The family Geminiviridae comprises seven genera differentiated by genome organization, sequence similarity, and insect vector. Capulavirus, an eighth genus, has been proposed to accommodate two newly discovered highly divergent geminiviruses that presently have no known vector. Alfalfa leaf curl virus, identified here as a third capulavirus, is shown to be transmitted by Aphis craccivora. This is the first report of an aphid-transmitted geminivirus.

FIG 1

Virions of euphorbia caput-medusae latent virus purified from agroinfected Nicotiana benthamiana plants as described previously (10) with the following modifications. The liquid N₂-powdered tissues were resuspended in the grinding buffer and homogenized in a blender for 1 min. The aqueous phase was recovered from the chloroform treatment by centrifugation, filtered through three layers of cheesecloth, and pelleted through a 10% sucrose cushion. The resuspended pellets were clarified with one low-speed centrifugation and loaded on a 10% to 40% sucrose gradient which was centrifuged at 35,000 rpm for 3 h 45 min in a Beckman SW41 rotor. The gradients were fractionated in 1-ml samples, and the fractions containing the opalescent zone of the gradient were pelleted for 2.5 h at 55,000 rpm in a Beckman Ti70 rotor. The micrograph was produced with a Jeol JEM-1400Plus transmission electron microscope.

FIG 2

(A) Genome organization of capulaviruses: alfalfa leaf curl virus (ALCV) from France, euphorbia caput-medusae latent virus (EcmLV) from South Africa, and French bean severe leaf curl virus (FbSLCV) from India. GenBank accession numbers are given in brackets. (B) Genome-wide percentage pairwise identities of capulaviruses calculated using SDT version 1.2 (11). (C) Neighbor-joining phylogenetic tree of representative geminiviruses based on full genomes.

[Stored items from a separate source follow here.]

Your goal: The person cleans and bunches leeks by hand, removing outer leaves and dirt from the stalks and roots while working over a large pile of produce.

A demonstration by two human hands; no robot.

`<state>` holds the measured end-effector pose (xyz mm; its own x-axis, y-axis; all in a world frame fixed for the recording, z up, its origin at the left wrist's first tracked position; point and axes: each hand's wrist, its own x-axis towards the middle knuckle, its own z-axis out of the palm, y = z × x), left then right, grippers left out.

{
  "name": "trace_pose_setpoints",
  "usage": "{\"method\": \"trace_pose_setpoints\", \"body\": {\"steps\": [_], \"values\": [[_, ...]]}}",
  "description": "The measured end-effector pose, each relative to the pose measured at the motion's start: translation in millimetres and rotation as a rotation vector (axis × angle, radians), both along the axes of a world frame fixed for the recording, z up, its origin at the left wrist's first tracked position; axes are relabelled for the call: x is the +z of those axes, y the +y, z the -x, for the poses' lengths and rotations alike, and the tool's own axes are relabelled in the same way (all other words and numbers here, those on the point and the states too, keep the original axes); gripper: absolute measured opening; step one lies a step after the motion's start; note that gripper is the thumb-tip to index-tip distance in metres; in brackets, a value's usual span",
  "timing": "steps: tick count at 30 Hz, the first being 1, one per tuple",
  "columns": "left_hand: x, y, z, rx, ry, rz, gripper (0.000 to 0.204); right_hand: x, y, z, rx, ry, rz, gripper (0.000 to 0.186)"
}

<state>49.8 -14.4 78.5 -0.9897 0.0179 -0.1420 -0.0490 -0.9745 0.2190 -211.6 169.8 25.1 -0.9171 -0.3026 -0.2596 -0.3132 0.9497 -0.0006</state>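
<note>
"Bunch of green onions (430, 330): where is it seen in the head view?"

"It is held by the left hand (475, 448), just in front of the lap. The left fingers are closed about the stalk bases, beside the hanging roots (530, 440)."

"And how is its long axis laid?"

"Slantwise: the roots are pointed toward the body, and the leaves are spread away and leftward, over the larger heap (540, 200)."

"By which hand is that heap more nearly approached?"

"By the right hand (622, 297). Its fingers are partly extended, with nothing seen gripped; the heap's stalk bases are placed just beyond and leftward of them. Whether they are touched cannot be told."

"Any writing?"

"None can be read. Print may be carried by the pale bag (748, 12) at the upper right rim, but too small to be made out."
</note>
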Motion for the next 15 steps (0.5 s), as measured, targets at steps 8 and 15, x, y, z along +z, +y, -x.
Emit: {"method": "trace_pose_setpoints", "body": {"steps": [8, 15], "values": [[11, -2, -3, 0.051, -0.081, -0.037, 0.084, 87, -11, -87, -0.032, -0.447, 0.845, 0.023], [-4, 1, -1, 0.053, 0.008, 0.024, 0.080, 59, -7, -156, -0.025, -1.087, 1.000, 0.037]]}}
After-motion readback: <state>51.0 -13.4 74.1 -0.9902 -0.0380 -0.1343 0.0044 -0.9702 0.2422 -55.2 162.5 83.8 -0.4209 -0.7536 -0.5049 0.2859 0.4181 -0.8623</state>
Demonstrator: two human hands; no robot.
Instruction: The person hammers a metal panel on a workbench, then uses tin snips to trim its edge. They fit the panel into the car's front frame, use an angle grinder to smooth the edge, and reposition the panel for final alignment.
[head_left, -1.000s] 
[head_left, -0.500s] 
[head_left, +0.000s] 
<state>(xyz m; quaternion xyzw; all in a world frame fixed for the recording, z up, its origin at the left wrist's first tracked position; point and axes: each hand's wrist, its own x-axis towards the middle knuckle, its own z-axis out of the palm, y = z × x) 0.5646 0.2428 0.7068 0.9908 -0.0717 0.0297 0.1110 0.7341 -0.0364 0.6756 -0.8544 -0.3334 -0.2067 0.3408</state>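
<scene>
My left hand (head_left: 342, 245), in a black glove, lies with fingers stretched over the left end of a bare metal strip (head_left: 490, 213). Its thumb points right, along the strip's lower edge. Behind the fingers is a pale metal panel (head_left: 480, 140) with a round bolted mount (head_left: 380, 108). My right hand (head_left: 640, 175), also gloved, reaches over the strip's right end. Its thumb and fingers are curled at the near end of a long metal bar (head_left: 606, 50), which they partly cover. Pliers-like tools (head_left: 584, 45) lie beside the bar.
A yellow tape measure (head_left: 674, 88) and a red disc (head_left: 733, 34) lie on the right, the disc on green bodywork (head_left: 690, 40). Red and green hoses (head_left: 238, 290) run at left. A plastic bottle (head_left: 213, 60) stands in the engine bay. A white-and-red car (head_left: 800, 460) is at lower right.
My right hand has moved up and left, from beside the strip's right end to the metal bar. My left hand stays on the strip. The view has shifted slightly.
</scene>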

Given that it is not possible to generate a credible alignment of the genomes of all geminiviruses and that interspecies and intragenus recombination has played a significant role in geminivirus diversification, this phylogenetic tree is not intended to be accurate but is rather provided as a guide to display the degrees of sequence similarity shared by the different major groups of geminiviruses. Branches with less than 60% bootstrap support have been collapsed, and the tree is midpoint rooted.

FIG 3

Maximum likelihood phylogenetic trees of the Rep and CP amino acid sequences of representative geminiviruses together with the three known capulavirus species. Branches with less than 80% aLRT branch support have been collapsed. The Rep maximum likelihood phylogenetic tree is rooted with gemycircularviruses (12), whose Rep sequences are distantly related to those of geminiviruses, whereas that of the CP is midpoint rooted.

FIG 4

Faba bean and alfalfa plants infected with Alfalfa leaf curl virus (ALCV). Agroinfected faba bean plants exhibiting vein thickening (A) were used as source plants for transmitting ALCV to faba bean and alfalfa plants using adult Aphis craccivora. (B) Adult and larval A. craccivora. (C and D) The aphid-infected faba plants exhibited vein thickening (C) and the infected alfalfa plants, leaf curl (D). (E) A typical geminivirus DNA profile was revealed by Southern blotting of total DNA extracted from an aphid-infected faba bean plant, using P³²-labeled ALCV probes. ss, single-stranded; sc, supercoiled; oc, open circular; def, defective heterogeneous-length DNA. (F and G) Leaves of noninoculated faba bean (F) and alfalfa (G) plants are shown as controls.